Following Dr. Kiely’s presentation, an audience member asked if the protective effect seen with methotrexate could have been caused by better disease control overall.

Dr. Kiely answered that, up until 2001, the time when ERAS was ongoing, standard practice in the United Kingdom was to use sulfasalazine, but then methotrexate started to be used in higher and higher doses, as seen in ERAN.

The interesting thing is that in ERAN more methotrexate was used in higher doses, but less RA-ILD was seen, Dr. Kiely observed. The overall prevalence of RA-ILD in the later early RA cohort was 3.2% and the median dose of methotrexate used was 20 mg. In ERAS, the prevalence was 4.2% and the median dose of methotrexate used was 10 mg.

There was a suggestion that disease control was slightly better in ERAN than ERAS, but that wasn’t statistically significant, Dr. Kiely said.



So, should a patient with RA and ILD be given methotrexate? There’s no reason not to, Dr. Kiely suggested, based on the evidence shown. Part of the challenge will now be convincing chest physician colleagues that methotrexate is not problematic in terms of causing ILD.

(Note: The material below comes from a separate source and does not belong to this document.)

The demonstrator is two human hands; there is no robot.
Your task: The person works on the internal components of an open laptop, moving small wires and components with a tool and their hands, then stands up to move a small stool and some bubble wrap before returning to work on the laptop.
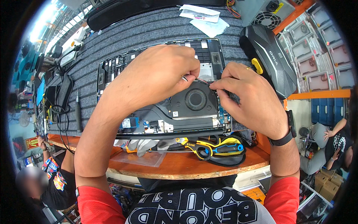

These findings are completely on board with the ILD group’s findings that methotrexate doesn’t cause pulmonary fibrosis in patients with RA, commented Julie Dawson, MD, of St. Helens and Knowsley Teaching Hospitals NHS Trust, St. Helens, England. Her own research, which includes a 10-year follow-up of patients with inflammatory arthritis, has shown that methotrexate does not appear to increase the risk of pulmonary fibrosis.

The study had no specific outside funding. Dr. Kiely reported having no conflicts of interest.